Reviewed by
Frank Dignum
Utrecht University
Basically, the accuracy-effort trade off does hold in "small worlds", where (in principle) all information can be retrieved if enough effort is put into it. Intuitively this means that if we have more information about a situation, we can make more optimal decisions. This sounds very logical. However, in the real world this situation is not always true. In fact, this is illustrated (also in the book) by the fact that stock brokers and analysts do not make better predictions on the values of stocks than people without any knowledge about the stock market. (In The Netherlands they show that a monkey can consistently do as good as the analysts and his chosen stocks over the last 10 years made far more money than the stocks chosen by analysts). Thus, this is a very concrete example where having more knowledge and information does not lead to better decision making.
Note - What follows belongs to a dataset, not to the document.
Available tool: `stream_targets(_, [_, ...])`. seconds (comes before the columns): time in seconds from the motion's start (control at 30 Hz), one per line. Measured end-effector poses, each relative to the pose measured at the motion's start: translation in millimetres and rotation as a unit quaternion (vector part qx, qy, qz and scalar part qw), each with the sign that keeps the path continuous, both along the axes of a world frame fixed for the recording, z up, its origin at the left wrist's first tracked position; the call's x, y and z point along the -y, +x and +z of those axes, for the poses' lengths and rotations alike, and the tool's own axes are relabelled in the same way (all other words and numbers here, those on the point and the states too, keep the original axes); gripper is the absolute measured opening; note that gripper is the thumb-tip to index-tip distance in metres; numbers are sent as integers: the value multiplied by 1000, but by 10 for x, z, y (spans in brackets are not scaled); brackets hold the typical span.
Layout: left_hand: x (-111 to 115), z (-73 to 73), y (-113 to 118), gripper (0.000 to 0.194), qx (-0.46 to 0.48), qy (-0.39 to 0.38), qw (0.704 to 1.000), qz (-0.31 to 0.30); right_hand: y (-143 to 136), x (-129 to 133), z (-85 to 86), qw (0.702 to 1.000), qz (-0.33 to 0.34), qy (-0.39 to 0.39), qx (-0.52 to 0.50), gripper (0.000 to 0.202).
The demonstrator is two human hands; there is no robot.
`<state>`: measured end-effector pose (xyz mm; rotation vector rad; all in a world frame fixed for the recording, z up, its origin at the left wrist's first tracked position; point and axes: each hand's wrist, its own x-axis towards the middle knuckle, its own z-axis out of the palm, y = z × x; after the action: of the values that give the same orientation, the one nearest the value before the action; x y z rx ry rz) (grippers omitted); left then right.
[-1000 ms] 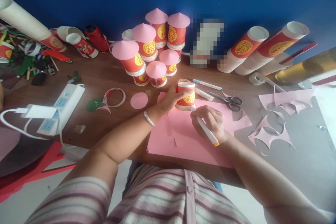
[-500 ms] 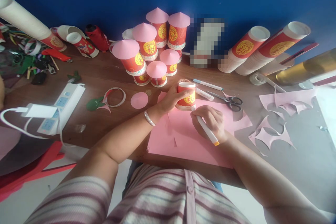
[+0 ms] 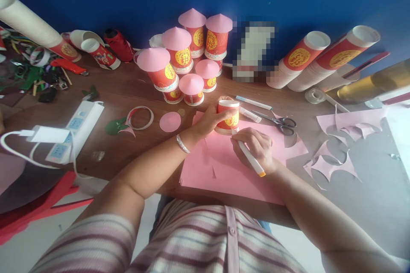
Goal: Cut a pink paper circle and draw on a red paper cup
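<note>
My left hand (image 3: 209,120) is wrapped round a red paper cup (image 3: 228,124) with a yellow emblem, its white end up. A white marker (image 3: 251,158) with an orange end is in my right hand (image 3: 256,147), its tip at the lower edge of the cup. Beneath both hands lie pink paper sheets (image 3: 205,170). Just beyond the cup are a capped pen (image 3: 254,103), a white glue tube (image 3: 250,114) and black scissors (image 3: 285,126). Several red cups with pink cone tops (image 3: 191,85) stand behind my left hand.
Stacked paper cups (image 3: 303,57) lean at the back right, near a tape roll (image 3: 315,96). Pink scraps (image 3: 335,166) lie at the right. On the left are a power strip (image 3: 75,132), a tape ring (image 3: 140,118), a pink disc (image 3: 170,122) and a red tool (image 3: 68,66).
My right hand has shifted slightly left and up, bringing the marker tip to the cup's lower edge. The cup in my left hand has barely moved.
</note>
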<state>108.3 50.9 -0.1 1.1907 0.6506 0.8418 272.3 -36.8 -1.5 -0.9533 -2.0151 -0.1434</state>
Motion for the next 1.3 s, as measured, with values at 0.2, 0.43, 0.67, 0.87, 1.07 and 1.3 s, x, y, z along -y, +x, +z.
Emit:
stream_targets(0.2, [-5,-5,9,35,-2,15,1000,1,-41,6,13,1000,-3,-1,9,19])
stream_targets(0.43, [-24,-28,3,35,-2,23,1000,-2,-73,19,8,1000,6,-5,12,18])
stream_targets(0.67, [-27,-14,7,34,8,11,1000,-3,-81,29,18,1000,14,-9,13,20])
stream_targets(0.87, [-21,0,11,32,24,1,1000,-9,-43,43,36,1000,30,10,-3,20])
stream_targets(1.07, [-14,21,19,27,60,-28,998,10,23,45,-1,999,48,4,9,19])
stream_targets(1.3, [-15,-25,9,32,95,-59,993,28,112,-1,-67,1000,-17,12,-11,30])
Just giving some examples of situations in which heuristics perform better than sophisticated optimization techniques would not be very convincing though. The argument is certainly not that some simple heuristic like "take-the-best", (which orders cues and then just uses the highest ordered cue to make the decision) always will be as good as any other method, but rather that in some environments this heuristic works better. The interesting question is what are the characteristics of the environment to make the heuristic perform well.
There is not a simple answer to this question. However, the book gives us some cues. One of them can be illustrated by trying to fit a function on a number of data points. If the data are accurate than a higher order function will fit the data better and this function will thus give a better prediction of where new data points will lay. However, if the data points contain noise, fitting the data exactly means also incorporating more noise into the function and thus the higher order function will contain more noise than a lower order function and thus does not make better predictions about new data points. This is a similar phenomenon as observed when training neural networks. If they are overfitted on a training set they might perform worse on the data set. Thus, in an environment where data are noisy (like in the real world) a simpler function might give better predictions, even though it fits less good with the data points.
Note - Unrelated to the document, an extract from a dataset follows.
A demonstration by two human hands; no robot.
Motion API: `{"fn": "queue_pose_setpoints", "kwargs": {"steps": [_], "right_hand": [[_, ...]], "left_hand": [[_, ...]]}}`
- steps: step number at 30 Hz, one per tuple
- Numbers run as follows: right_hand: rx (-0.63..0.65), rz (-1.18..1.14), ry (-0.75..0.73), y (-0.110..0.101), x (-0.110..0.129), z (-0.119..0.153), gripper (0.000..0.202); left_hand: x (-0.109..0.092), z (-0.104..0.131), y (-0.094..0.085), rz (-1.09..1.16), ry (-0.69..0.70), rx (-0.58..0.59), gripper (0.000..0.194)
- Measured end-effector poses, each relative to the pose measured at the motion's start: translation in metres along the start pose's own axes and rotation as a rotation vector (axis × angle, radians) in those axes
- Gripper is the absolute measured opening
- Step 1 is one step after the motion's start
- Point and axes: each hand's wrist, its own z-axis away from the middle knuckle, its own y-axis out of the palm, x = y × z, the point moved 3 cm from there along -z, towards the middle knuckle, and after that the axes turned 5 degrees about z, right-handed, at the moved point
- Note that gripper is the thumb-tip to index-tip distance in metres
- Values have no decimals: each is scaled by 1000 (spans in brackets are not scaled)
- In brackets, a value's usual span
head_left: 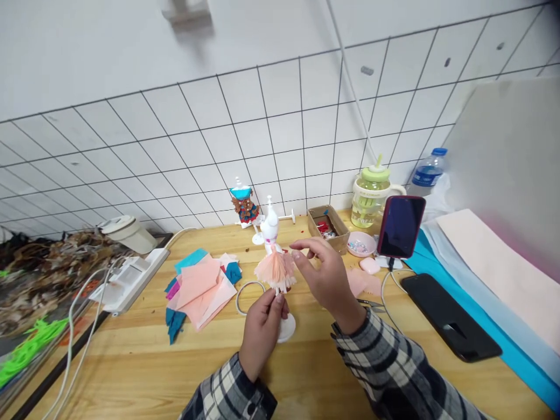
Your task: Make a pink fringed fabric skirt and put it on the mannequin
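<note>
A small white dress form (pixel 270 224) stands upright on a round white base (pixel 286 328), wearing a ruffled peach paper skirt (pixel 275 268). My left hand (pixel 262 324) pinches the form low down, just under the skirt hem; the fingers hide exactly what they grip. To the right of the skirt, my right hand (pixel 326 277) is raised with thumb and index finger apart, and nothing shows between them. Its fingertips come close to the waist of the skirt; whether they touch it I cannot tell. Behind stands a second dress form (pixel 245 207) dressed in brown, blue and red.
Peach and blue crepe paper pieces (pixel 201 286) lie left, near a white ring (pixel 250 297). At the back right are a cardboard box (pixel 328 227), a pink bead dish (pixel 361 244), a green-lidded jug (pixel 371 195), a propped phone (pixel 401 226) and scissors (pixel 371 304). A black phone (pixel 450 318) lies flat.
</note>
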Motion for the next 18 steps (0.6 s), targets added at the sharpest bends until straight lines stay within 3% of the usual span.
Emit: {"fn": "queue_pose_setpoints", "kwargs": {"steps": [5, 10, 13, 16, 18], "right_hand": [[52, 19, 9, 4, -3, 0, 9], [-21, 29, -28, -3, 3, 0, 6], [-32, 87, -200, -4, 13, 4, 18], [12, 231, -441, 0, 24, 12, 32], [49, 328, -520, 5, 27, 17, 34]], "left_hand": [[4, -2, -5, -38, 30, 18, 42], [6, 1, -3, 219, -18, 69, 35], [8, 2, -2, 294, -29, 73, 36], [11, 3, -2, 259, -24, 57, 37], [13, 4, -3, 220, -32, 45, 37]]}}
The book contains many (40) articles (coming mainly from the ABC research program of the Max Planck Institute in Berlin) showing that humans often use simple heuristics with great success in particular environments and often better than sophisticated optimization methods. I found the articles quite interesting, although they contain some overlap, because they often start arguing the use of heuristics again. However, the range of domains covered also gives a good idea about types of heuristics and their characteristics that are available.
The main thing I missed in the book is some concluding chapter that would summarize what has been achieved so far and what are the challenges for the research area. For instance, many different heuristics are described, but no attempt is made to classify them yet (although the editors do talk about building blocks of heuristics).
For the simulation community it seems at first sight that the book supports the KISS approach to social simulation in which simple rules are applied. However, this would oversimplify the message of this book. Using the heuristics is not always simple and especially finding out which heuristics should be used for a decision is not clear on forehand. This makes me think about what kind of agent architectures we would need for agent based social simulation, if we assume that agents make their decisions based on a set of heuristics (rather than on some logical inference or optimization method based on utility). Although I could not give you an answer to this question yet, I think that any book that can set you rethinking some principles on decision making is worth reading!